Exercise aim: This exercise calls for a copy of every line in the listing below that carries the word "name".

Provided data:
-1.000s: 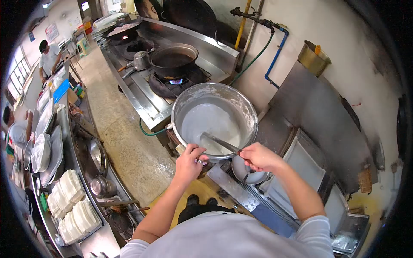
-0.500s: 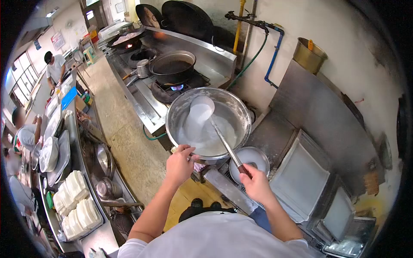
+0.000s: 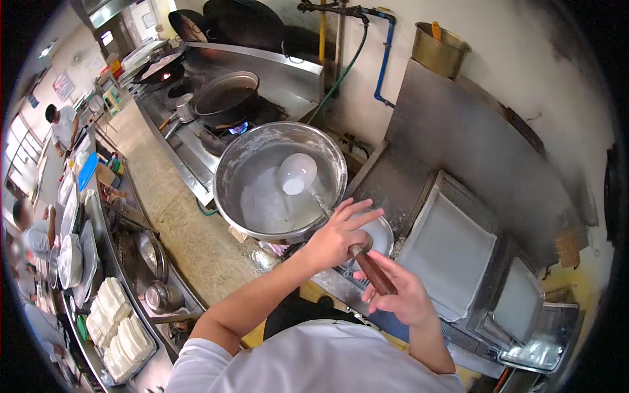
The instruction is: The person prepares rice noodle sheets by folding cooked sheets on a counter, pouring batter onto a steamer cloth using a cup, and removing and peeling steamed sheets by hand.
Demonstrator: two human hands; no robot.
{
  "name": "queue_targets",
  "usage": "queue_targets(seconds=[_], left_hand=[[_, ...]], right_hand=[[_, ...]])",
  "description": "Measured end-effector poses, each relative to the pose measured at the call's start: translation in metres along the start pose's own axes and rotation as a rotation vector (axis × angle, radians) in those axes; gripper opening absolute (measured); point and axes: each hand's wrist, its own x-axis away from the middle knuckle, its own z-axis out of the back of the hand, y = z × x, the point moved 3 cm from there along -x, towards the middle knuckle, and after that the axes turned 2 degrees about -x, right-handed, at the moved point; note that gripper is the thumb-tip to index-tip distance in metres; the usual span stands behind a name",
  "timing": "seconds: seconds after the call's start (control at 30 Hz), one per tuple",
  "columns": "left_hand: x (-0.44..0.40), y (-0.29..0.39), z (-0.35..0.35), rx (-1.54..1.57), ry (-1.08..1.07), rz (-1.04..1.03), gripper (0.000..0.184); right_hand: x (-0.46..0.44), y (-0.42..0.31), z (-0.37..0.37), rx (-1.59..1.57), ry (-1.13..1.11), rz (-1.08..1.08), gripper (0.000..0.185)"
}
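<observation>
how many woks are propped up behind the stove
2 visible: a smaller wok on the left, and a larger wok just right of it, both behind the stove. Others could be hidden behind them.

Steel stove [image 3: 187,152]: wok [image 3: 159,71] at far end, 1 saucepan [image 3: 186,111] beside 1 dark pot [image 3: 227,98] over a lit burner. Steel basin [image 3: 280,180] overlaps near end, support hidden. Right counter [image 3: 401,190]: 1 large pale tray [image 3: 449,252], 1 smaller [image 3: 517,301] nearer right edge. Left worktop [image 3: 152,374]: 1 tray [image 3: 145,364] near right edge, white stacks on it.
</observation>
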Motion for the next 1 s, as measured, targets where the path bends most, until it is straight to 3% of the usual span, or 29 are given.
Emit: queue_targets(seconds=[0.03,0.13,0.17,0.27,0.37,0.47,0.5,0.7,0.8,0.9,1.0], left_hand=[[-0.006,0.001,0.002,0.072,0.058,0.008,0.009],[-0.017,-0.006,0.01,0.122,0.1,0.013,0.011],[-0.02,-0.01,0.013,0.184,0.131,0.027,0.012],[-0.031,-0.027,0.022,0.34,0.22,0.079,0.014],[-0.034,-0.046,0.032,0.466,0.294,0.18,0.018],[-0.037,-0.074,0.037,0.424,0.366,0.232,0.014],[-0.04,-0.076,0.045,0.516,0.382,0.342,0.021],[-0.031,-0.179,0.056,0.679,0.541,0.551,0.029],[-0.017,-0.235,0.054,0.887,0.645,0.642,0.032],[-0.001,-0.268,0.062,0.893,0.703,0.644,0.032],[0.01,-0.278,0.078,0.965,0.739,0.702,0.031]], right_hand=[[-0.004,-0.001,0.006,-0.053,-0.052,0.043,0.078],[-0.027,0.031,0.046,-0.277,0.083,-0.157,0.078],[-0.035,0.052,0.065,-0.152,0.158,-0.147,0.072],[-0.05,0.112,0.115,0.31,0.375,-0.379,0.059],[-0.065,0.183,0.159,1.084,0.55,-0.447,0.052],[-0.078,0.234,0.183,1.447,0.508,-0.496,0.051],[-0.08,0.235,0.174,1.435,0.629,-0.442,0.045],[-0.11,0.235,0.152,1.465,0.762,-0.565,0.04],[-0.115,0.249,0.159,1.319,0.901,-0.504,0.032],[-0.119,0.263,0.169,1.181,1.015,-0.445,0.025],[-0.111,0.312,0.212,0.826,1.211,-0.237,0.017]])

Response:
  "name": "queue_targets",
  "description": "Measured end-effector poses, each relative to the pose measured at the call's start: translation in metres along the start pose's own axes and rotation as a rotation vector (axis × angle, radians) in those axes; gripper opening absolute (measured); point and axes: each hand's wrist, its own x-axis away from the middle knuckle, its own z-axis out of the back of the hand, y = z × x, the point moved 3 cm from there along -x, towards the middle knuckle, and after that the axes turned 2 degrees about -x, right-handed, at the moved point; note that gripper is the thumb-tip to index-tip distance in metres; the usual span stands behind a name",

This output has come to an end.